Mike, I plan to go chat with the Boat Builder Central guys soon so I’ll check yours out, that would be a great help since I was debating which to put up front, the batteries or gas tank. My thoughts had always been that the less distance between battery and motor the better, so was going with two batteries in the back, one for starting, one for lights and trolling motor (line ran to front to plug for removable trolling motor), and then gas tank in the open compartment in the front. All of that in good time.

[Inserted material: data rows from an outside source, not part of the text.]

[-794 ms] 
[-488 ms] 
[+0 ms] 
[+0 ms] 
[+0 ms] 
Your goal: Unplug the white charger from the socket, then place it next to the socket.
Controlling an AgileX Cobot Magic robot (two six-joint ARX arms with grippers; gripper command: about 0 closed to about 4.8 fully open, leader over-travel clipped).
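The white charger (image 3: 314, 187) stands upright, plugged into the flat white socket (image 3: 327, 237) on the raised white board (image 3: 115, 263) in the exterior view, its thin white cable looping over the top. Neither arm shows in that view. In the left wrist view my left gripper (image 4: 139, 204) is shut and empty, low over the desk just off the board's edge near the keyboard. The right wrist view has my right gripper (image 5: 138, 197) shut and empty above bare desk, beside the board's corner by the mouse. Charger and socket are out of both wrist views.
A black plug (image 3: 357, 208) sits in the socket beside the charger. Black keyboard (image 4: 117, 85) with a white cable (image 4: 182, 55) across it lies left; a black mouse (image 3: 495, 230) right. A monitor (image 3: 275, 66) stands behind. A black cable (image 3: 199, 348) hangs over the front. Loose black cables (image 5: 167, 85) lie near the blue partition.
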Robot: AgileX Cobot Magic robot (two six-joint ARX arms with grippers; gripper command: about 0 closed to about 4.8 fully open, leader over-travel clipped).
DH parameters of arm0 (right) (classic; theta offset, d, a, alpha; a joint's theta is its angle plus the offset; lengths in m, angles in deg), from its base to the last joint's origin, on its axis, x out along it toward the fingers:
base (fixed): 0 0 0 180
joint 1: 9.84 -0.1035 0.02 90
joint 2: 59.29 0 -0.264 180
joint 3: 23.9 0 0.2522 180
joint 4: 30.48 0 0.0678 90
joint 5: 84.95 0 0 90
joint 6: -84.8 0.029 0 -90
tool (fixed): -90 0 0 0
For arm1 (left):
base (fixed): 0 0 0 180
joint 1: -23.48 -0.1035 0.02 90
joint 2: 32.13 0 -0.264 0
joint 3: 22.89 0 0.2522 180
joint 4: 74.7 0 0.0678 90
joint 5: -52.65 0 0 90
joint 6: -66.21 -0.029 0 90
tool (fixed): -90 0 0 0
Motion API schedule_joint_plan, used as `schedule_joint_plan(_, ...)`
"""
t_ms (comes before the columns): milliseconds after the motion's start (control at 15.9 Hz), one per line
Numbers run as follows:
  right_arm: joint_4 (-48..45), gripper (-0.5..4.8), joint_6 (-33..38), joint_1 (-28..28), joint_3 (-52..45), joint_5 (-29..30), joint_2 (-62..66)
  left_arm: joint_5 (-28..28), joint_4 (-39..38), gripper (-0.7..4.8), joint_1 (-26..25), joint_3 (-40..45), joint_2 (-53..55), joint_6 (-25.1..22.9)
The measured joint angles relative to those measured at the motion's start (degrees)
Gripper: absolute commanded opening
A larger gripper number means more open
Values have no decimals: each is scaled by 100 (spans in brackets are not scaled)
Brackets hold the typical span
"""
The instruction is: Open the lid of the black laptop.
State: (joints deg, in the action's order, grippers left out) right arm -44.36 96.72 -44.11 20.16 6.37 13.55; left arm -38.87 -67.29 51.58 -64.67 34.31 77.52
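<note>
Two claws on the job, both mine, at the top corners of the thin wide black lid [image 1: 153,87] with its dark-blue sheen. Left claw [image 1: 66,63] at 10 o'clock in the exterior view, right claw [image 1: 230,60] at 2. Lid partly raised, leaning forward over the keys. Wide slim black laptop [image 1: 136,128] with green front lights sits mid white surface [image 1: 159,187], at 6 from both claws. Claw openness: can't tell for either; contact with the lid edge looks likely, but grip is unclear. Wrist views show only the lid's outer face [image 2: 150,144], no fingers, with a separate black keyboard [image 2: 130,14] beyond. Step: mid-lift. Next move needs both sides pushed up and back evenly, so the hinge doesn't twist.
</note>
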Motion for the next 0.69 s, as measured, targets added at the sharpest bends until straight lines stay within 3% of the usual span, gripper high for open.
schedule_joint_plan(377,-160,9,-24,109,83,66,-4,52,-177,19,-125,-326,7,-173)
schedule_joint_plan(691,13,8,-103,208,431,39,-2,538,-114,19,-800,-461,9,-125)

Meanwhile, strongback/work area for boat was put together and made level/square. Took all 250 pounds of my weight on the far end to move it so we should be good. And the ability to jack it up or lower to the floor is great! Might convert my workbench to that in the future it’s so nice, lol.


----------



## seapro17sv (Feb 3, 2015)

ChaisinTails said:


> Well that’s a resounding statement, so Okoume it is! Any reason to maybe use Meranti for decking since it’s supposedly less bendable? It’s only two sheets of 3/8” for that so it’s not a monetary question, just curious since I’m not a small guy, if the decking would be sturdier.
> 
> Mike, I plan to go chat with the Boat Builder Central guys soon so I’ll check yours out, that would be a great help since I was debating which to put up front, the batteries or gas tank. My thoughts had always been that the less distance between battery and motor the better, so was going with two batteries in the back, one for starting, one for lights and trolling motor (line ran to front to plug for removable trolling motor), and then gas tank in the open compartment in the front. All of that in good time.
> 
> ...


No reason to use Meranti for the deck. The decks on all 4 of my builds a 3/8" Okoume with 1 layer of 6oz. woven only on top, and with proper framing, my decks are a solid as a concrete slab. As far as batteries, obviously you need a big battery for a trolling motor, but for starting a small 4 stroke, and for lights etc., a little dink battery works fine. A buddy gave me a used wheel chair battery 4 years ago and it's powered my FS18 for 3 1/2 years without ever being charged, and most of my runs are less than 2 miles to where I fish. Besides, you can pull start the motor with no effort, so no need for a big starting battery. When you stop by BBC take a look at the fuel tank in the FS14. It's a stock 5 gallon from Boyd's Welding in Ocala that was $99.00. I like your adjustable strong back, but I'm concerned you'll still need to have support under the overhanging ends as the boat gains weight, so be sure you don't end up with any sagging as you go forward. Maybe want to add a few diagonals as well. Mike


----------



## Hoang (Jul 27, 2018)

Following this build... Good luck!!! I should be starting mine soon also. First time builder and looks really exciting and fun. There's not a whole lot of info on this build anywhere. I saw photos of a couple being glassed and sanded down. None of them are painted and no where near rigged yet. I really want to see what it looks like completed but I guess the only way to find out is to just go ahead and build one! Did not know Okume and Meranti weight difference was that much. I am stuck with Hydrotek which a local lumber yard down the street carries in stock. I'll work with what is available.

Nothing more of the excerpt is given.